Она открыла сумку и начала в ней рыться. Ключи, пудреница, мелкие монеты полетели под кровать, но она не обратила на это внимания. Наконец она протянула ему записку:

— На, читай!

Это был листок из школьной тетради. Неуклюжим детским почерком — каждая буква в особицу — было выведено: «Елка. Елка растет в лесу. Это наше немецкое рождественское дерево. Ни один народ так торжественно не празднует елку, как наш немецкий народ. Елка…»

— Понятно? — спросила Эва, не сводя с брата глаз. И с раздражением: — Да переверни же страницу!

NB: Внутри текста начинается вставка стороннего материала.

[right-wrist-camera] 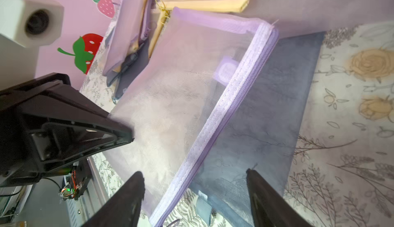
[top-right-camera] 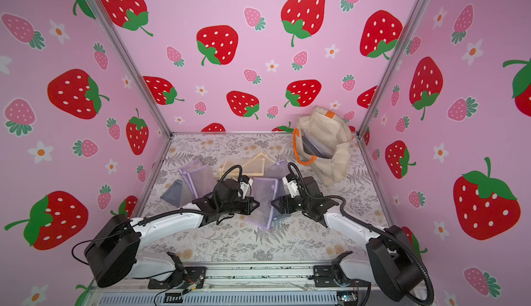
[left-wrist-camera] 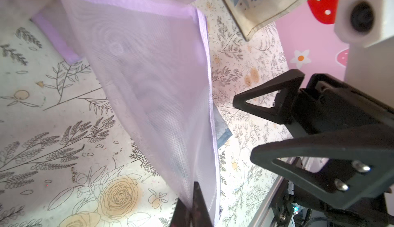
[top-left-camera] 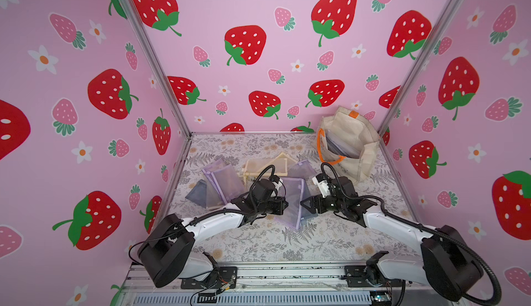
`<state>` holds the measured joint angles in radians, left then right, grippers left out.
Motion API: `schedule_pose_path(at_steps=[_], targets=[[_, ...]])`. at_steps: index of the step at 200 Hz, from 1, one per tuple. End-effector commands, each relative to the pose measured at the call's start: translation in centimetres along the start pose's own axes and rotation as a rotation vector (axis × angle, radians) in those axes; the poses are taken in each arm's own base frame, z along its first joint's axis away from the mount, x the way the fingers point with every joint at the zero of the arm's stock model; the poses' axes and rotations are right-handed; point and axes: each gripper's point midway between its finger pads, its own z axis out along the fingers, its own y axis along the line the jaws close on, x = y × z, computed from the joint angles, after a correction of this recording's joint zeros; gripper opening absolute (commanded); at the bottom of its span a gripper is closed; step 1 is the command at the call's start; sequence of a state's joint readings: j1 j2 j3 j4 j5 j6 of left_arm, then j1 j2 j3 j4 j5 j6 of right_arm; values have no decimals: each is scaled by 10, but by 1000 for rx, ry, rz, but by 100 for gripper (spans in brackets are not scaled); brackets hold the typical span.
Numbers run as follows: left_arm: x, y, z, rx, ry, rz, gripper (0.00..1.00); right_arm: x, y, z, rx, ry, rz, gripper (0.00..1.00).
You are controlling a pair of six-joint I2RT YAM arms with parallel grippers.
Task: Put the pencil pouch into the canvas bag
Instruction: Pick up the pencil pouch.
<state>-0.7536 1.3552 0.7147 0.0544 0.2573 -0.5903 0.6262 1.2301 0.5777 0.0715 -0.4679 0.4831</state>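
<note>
While the left fingers (left-wrist-camera: 198,206) are clenched on one edge of the pencil pouch (left-wrist-camera: 153,76), a lavender see-thru mesh one w/ a zip along one side, the right fingers (right-wrist-camera: 128,198) stand released. They sit one each side of that zip edge and grip nothing, as the right wrist view shows. In both top views the pouch (top-left-camera: 293,201) (top-right-camera: 263,198) sits near the middle of the floral surface (top-left-camera: 273,244), btwn the two arms' tips, which face each other close across it. It lies tilted, partly over a grey-blue pouch (right-wrist-camera: 277,108) that rests flat beneath it. The canvas bag (top-left-camera: 367,146) stands at the far right corner of the surface, well apart from the held pouch, its mouth open toward the camera. An orange handle (top-left-camera: 332,162) hangs over its near rim, and a small orange tab (top-left-camera: 354,114) marks its far rim; flat pouches show inside, no. unclear. Elsewhere there's a heap of lavender pouches (top-left-camera: 221,179) on the left of the surface beyond the left arm, and cream pouches (top-left-camera: 265,166) behind the arms, btwn heap & bag.
</note>
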Motion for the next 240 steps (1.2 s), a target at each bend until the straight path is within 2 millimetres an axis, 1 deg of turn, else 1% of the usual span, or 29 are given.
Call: schedule_pose_path(at_steps=[1,25,40,53,73,95,116,129,134,152,172,184,187,200,218,233,240], targets=[[-12,-18,-18,38,-70,88,0,-15,18,-12,-49,-33,34,78],[-24,-40,-36,112,-139,131,0,-31,28,-23,-80,-92,43,79],[-26,-53,-42,164,-159,157,0,-41,36,-29,-106,-125,42,79],[-25,-62,-44,199,-166,172,0,-47,44,-32,-134,-128,23,79],[-22,-67,-41,228,-167,177,0,-56,54,-34,-194,-171,5,78],[-20,-74,-40,255,-173,181,0,-60,67,-34,-268,-184,-11,73],[-20,-74,-38,252,-170,179,0,-59,72,-33,-284,-179,-26,62],[-19,-73,-36,246,-168,175,0,-59,74,-34,-288,-184,-36,53],[-19,-72,-35,245,-166,172,0,-59,75,-35,-287,-188,-38,47],[-19,-70,-34,235,-170,164,0,-58,75,-38,-279,-190,-47,33],[-20,-71,-34,236,-171,167,3,-57,75,-40,-265,-186,-59,22],[-20,-68,-33,220,-169,164,5,-57,76,-41,-261,-185,-68,15],[-20,-68,-33,218,-170,165,10,-57,75,-41,-257,-183,-69,14],[-20,-65,-33,200,-172,163,17,-57,76,-44,-246,-174,-86,9],[-19,-57,-33,159,-172,156,33,-60,75,-52,-194,-155,-138,2],[-17,-47,-32,113,-165,149,56,-66,76,-63,-135,-144,-194,0],[-16,-42,-32,92,-166,145,64,-71,76,-69,-108,-138,-224,0]])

Он перевернул листок. На другой стороне поперек текста было жирно намарано:

«Ты меня застрелила, курва, но дай срок, я до тебя доберусь!»

И больше ничего.

Гейнц взглянул на сестру.

— Понятно? — снова шепнула она дрожащими губами.

— Нет, — сказал он. — Кто это писал?

Она посмотрела на него со страхом и только после долгой паузы тихо выдохнула:

— Он.

Ей, видно, страшно было произнести даже это «он».

— Это про кого Тутти тогда говорила?

Эва кивнула.

— Ну и что же? Что означает этот вздор? И ты позволяешь стращать себя такой чепухой?

— Это не чепуха!

— Разумеется, чепуха! Это… — Но он оборвал на полуслове, увидев, что она хочет, но не решается что-то сказать.

Наконец она сказала:

— Я правда его застрелила. Я стреляла ему в лицо. Мы стояли нос к носу…

— Но, Эва, если б ты его застрелила, как бы он мог тебе написать? А если ты его не застрелила, что за дикость запугивать тебя своей смертью? Если ты и правда в него стреляла, значит, промахнулась.

— Нет, это верно, что я его застрелила. Я видела: все лицо у него было в огне.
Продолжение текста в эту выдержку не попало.